From Model-centered to Human-Centered: Revision Distance as a Metric for Text Evaluation in LLMs-based Applications
Yongqiang Ma, Lizhi Qing, Jiawei Liu, Yangyang Kang, Yue Zhang, Wei Lu, Xiaozhong Liu, Qikai Cheng
TL;DR
This work reframes LLM evaluation from model-centric scores to human-centered assessment by introducing Revision Distance ($D_{Revision}$), which counts the revision edits a user-like LLM performs to refine a draft toward an ideal text. By simulating human editing with an editor LLM ($LLM_{User}$) and a writer LLM ($LLM_{gen}$), the metric yields self-explained feedback in JSON and supports both reference-based and reference-free settings.
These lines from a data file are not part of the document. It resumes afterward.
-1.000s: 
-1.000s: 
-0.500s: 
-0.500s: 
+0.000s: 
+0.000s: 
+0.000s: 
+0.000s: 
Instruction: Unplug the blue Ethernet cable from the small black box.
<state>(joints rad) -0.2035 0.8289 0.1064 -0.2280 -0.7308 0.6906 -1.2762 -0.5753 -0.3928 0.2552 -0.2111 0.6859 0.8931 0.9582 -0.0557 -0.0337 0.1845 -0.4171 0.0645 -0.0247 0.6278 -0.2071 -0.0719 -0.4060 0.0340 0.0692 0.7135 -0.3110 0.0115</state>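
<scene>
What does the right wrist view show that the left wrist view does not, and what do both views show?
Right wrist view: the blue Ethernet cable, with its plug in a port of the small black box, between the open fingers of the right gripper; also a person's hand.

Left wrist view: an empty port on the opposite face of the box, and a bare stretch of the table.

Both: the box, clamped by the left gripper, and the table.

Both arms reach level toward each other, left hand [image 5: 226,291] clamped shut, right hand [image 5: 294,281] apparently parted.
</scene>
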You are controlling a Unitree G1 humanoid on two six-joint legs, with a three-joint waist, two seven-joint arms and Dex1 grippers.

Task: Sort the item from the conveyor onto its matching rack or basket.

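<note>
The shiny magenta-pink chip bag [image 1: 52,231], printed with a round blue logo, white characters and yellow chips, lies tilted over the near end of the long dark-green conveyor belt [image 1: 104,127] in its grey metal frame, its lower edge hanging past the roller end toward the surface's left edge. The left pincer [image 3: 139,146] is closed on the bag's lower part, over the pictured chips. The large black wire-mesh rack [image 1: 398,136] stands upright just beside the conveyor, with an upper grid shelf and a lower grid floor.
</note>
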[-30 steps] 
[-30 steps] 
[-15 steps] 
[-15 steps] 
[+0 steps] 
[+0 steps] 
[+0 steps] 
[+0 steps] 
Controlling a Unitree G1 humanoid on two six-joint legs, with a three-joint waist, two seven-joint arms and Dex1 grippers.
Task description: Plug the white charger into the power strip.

Across easy-writing and challenging academic-writing tasks, $D_{Revision}$ aligns with established metrics yet offers finer discrimination, and it shows substantial alignment with human judgments in the absence of references (about 76%). The approach provides practical, transparent insights for developers and end-users, highlighting revision-type patterns and enabling targeted improvements, albeit with GPT-4 cost considerations and opportunities for dynamic revision weighting in future work.
Abstract
Evaluating large language models (LLMs) is fundamental, particularly in the context of practical applications. Conventional evaluation methods, typically designed primarily for LLM development, yield numerical scores that ignore the user experience. Therefore, our study shifts the focus from model-centered to human-centered evaluation in the context of AI-powered writing assistance applications. Our proposed metric, termed ``Revision Distance,'' utilizes LLMs to suggest revision edits that mimic the human writing process. It is determined by counting the revision edits generated by LLMs. Benefiting from the generated revision edit details, our metric can provide a self-explained text evaluation result in a human-understandable manner beyond the context-independent score. Our results show that for the easy-writing task, ``Revision Distance'' is consistent with established metrics (ROUGE, Bert-score, and GPT-score), but offers more insightful, detailed feedback and better distinguishes between texts. Moreover, in the context of challenging academic writing tasks, our metric still delivers reliable evaluations where other metrics tend to struggle. Furthermore, our metric also holds significant potential for scenarios lacking reference texts.